*WHAT THIS TASK INVOLVES*.
Every line below needs to be printed again exactly, without any of its pictures.

++++++

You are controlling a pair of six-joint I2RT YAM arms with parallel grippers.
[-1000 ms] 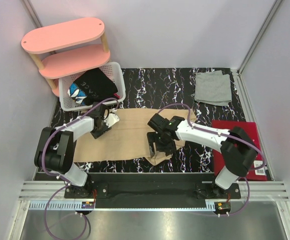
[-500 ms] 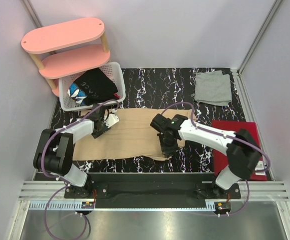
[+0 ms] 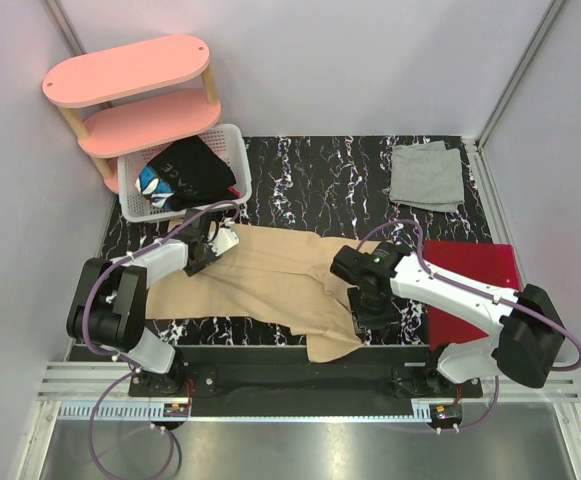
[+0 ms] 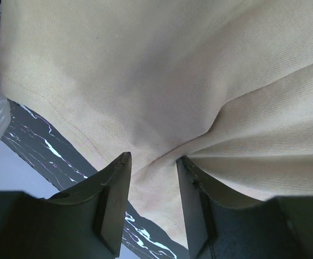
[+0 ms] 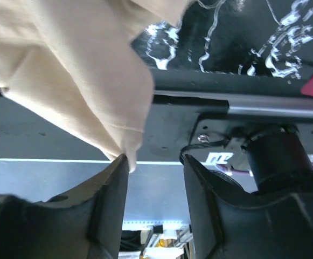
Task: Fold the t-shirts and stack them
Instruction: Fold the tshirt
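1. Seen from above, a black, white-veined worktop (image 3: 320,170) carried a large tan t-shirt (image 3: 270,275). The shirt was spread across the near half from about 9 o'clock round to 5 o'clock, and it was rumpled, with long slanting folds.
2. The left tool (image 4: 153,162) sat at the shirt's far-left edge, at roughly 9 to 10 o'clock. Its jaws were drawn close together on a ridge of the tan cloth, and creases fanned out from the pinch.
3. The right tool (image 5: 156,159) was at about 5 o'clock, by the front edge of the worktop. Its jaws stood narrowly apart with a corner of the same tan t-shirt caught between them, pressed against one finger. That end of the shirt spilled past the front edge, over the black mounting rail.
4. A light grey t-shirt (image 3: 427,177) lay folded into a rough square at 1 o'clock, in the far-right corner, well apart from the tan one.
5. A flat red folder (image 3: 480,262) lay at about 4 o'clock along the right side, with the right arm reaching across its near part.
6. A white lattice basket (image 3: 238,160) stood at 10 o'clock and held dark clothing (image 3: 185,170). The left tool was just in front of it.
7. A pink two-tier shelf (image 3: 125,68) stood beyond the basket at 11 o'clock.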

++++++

*FINISHED EXERCISE*.
You are controlling a pair of six-joint I2RT YAM arms with parallel grippers.
[-1000 ms] 
[-500 ms] 
[+0 ms] 
[+0 ms] 
[+0 ms] 
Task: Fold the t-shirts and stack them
Instruction: Fold the tshirt
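1. Seen from above, a black, white-veined worktop (image 3: 320,170) carried a large tan t-shirt (image 3: 270,275). The shirt was spread across the near half from about 9 o'clock round to 5 o'clock, and it was rumpled, with long slanting folds.
2. The left tool (image 4: 153,162) sat at the shirt's far-left edge, at roughly 9 to 10 o'clock. Its jaws were drawn close together on a ridge of the tan cloth, and creases fanned out from the pinch.
3. The right tool (image 5: 156,159) was at about 5 o'clock, by the front edge of the worktop. Its jaws stood narrowly apart with a corner of the same tan t-shirt caught between them, pressed against one finger. That end of the shirt spilled past the front edge, over the black mounting rail.
4. A light grey t-shirt (image 3: 427,177) lay folded into a rough square at 1 o'clock, in the far-right corner, well apart from the tan one.
5. A flat red folder (image 3: 480,262) lay at about 4 o'clock along the right side, with the right arm reaching across its near part.
6. A white lattice basket (image 3: 238,160) stood at 10 o'clock and held dark clothing (image 3: 185,170). The left tool was just in front of it.
7. A pink two-tier shelf (image 3: 125,68) stood beyond the basket at 11 o'clock.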

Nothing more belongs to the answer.